Saint Domingue (modern Haiti) was the most important and most intensely slave-based European colony in the eighteenth century. Disease and unhealthy conditions constrained its productivity, and French authorities invested significantly in medical personnel and infrastructures. Official colonial medicine has been well studied, and Karol Weaver summarizes this material in her first two chapters; commendably, she goes beyond official medicine to explore medical practice in slave communities.

Two arguments inform this study. The first, medical, argument is that Saint Domingue's slaves created an "Afro-Caribbean health care system" (p. 59), that these enslaved healers therefore rank with Pasteur and Semmelweis as medical revolutionaries (p. 1), and, further, that their successors—"marginalized medical practitioners" (p. 127)—are key to transforming Third World communities today. The second, political, thesis is that the enslaved healers of Saint Domingue "participated in acts of rebellion that laid the foundation for the Haitian Revolution" (p. 130). There is more to this claim, but how much the resistance by slave medical practitioners was responsible for the Haitian Revolution, or to what extent such acts are distinguishable from slave resistance in general, is not addressed.

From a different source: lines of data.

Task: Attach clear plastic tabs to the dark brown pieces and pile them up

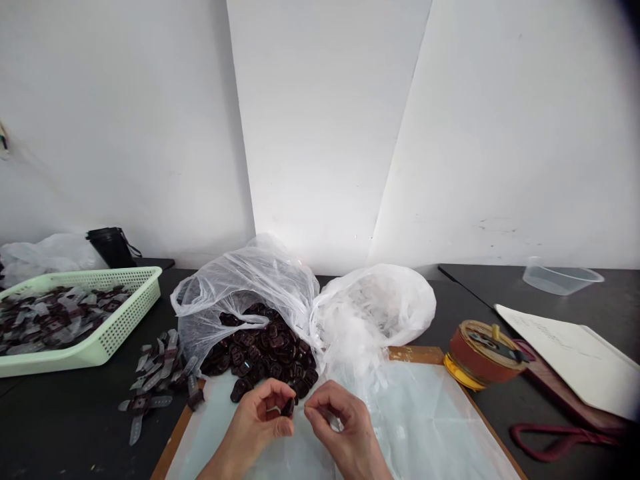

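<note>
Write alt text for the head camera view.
Two bare hands work over a wood-edged board: the left hand pinches a dark plastic piece, close beside the right hand. Behind them, a clear plastic bag opens onto a heap of dark pieces; a pale green basket holds more.

Small dark piece [287, 407] mostly hidden behind the fingers of the left hand [253, 417], its exact shape too small to tell. Anything within the pinch of the right hand [340, 427] impossible to make out. Dark pieces [260, 353] partly covered by a clear plastic bag [235, 293]. Green plastic basket [125, 327] cut off by the left edge, wooden board [173, 433] by the bottom edge, dark red cord [560, 440] dim and soft at lower right.
</note>
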Motion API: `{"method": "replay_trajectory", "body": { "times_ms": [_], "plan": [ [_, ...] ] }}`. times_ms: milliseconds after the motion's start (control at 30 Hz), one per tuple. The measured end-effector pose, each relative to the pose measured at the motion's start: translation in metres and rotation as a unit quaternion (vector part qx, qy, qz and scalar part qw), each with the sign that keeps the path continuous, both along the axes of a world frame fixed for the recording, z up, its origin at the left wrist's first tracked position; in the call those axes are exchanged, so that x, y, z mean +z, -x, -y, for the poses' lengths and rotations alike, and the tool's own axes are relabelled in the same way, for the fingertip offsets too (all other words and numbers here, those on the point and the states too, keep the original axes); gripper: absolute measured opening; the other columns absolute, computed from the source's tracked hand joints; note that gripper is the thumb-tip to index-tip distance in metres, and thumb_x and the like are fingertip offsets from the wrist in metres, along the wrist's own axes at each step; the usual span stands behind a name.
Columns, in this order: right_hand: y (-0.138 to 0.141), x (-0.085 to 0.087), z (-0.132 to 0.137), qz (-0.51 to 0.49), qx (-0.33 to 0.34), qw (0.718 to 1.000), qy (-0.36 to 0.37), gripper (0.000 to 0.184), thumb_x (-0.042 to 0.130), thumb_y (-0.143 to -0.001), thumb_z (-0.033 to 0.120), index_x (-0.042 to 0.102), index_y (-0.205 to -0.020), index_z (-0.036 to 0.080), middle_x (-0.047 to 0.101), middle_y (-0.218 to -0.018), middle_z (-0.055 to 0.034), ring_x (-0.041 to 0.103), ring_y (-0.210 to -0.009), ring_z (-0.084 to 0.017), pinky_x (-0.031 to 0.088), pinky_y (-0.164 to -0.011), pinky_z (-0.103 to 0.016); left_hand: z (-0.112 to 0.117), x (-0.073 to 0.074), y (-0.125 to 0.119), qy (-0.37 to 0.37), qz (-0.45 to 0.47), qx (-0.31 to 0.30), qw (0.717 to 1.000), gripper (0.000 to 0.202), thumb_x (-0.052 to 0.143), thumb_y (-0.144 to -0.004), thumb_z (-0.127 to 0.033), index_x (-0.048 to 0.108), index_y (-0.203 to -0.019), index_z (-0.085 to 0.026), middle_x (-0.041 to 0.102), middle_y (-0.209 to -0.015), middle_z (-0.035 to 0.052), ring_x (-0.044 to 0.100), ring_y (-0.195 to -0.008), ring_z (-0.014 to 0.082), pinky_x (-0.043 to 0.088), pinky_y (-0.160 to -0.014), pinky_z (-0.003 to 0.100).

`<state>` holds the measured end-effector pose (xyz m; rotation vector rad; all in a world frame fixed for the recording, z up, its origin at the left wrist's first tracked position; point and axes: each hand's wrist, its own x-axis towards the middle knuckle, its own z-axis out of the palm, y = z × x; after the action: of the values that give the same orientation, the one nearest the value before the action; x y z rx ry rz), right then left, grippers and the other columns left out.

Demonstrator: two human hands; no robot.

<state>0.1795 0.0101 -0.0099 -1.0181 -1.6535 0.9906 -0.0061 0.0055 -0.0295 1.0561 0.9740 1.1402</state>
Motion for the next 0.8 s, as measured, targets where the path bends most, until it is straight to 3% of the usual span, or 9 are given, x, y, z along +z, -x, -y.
{"method": "replay_trajectory", "body": {
  "times_ms": [533, 800],
  "plan": [
    [0.002, -0.004, 0.000, -0.013, 0.014, 1.000, -0.009, 0.011, 0.061, -0.080, 0.012, 0.065, -0.071, 0.018, 0.062, -0.072, -0.0016, 0.057, -0.064, -0.014, 0.043, -0.058, -0.022, 0.001, 0.003, -0.003, 0.009, -0.001, -0.011, 1.000, 0.057, 0.092, -0.043, -0.050, 0.070, -0.083, -0.016, 0.061, -0.072, -0.0006, 0.052, -0.071, 0.0149, 0.040, -0.064, 0.024],
    [0.002, -0.012, -0.001, -0.058, 0.027, 0.997, 0.051, 0.012, 0.063, -0.085, 0.023, 0.064, -0.074, 0.018, 0.062, -0.074, -0.0026, 0.059, -0.065, -0.016, 0.046, -0.059, -0.025, 0.001, 0.003, -0.004, 0.011, -0.003, -0.012, 1.000, 0.055, 0.092, -0.045, -0.048, 0.069, -0.084, -0.016, 0.061, -0.072, -0.0004, 0.054, -0.072, 0.0155, 0.040, -0.064, 0.025]
  ]
}}
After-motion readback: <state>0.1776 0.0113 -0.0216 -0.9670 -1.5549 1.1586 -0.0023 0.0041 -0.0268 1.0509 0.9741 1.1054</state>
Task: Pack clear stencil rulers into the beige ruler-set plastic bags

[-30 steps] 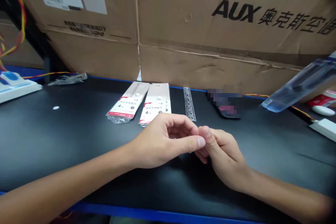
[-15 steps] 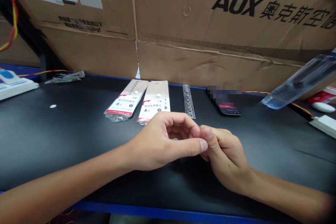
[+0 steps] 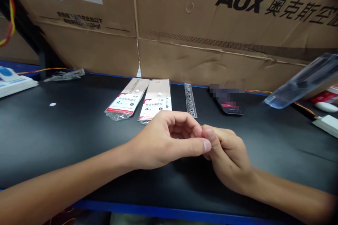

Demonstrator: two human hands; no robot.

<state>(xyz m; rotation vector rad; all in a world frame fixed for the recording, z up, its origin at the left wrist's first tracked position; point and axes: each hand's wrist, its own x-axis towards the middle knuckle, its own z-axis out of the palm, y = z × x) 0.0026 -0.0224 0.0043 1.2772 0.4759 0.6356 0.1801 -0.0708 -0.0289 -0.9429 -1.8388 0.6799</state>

Weaver is most successful in her chapter devoted to hospitalières, high-ranking slave women who tended plantation infirmaries. Hospitalières were essential to the day-to-day functioning of plantations. Slave midwives played similarly important roles. Weaver nicely shows the ambiguous position occupied by these women, simultaneously supporting and undermining the slave system.

The remaining chapters—concerning slave herbalists, animal caretakers, mesmerists, and healers known as kaperlata—are informative, but they are not wholly persuasive, primarily because everything is made to fit the political thesis. For example, Weaver sees animal caretakers (p. 97) as "crucial actors" in the Haitian Revolution. In particular, she examines the case of the legendary insurrectionist slave Makandal, who was dramatically executed in 1758: Makandal became a symbol of rebellion and freedom that colored race relations for decades—but did his power stem essentially from his role as an herbalist and animal caretaker?

Similar approaches shape chapters concerning "enslaved magnetists" (p. 107) and the kaperlata. European mesmerism deeply impacted Saint Domingue after 1784, but its crossover into slave communities is historiographically more problematic than is suggested here. Even if French officials were not simply projecting mesmerism onto voodoo practices, can we unequivocally assert the existence of a class of "enslaved magnetists" and claim that "the practice of mesmerism by slaves was a political act of revolution" (p. 112)? Weaver acknowledges that the kaperlata could be either slaves or free people of color, but rhetorically she makes them all enslaved healers. Her treatment raises questions about mulatto medical practice and the invisibility of gens de couleur in this account. The story of the [End Page 197] Haitian Revolution and of medical practice in the colony is less black and white than is implied here.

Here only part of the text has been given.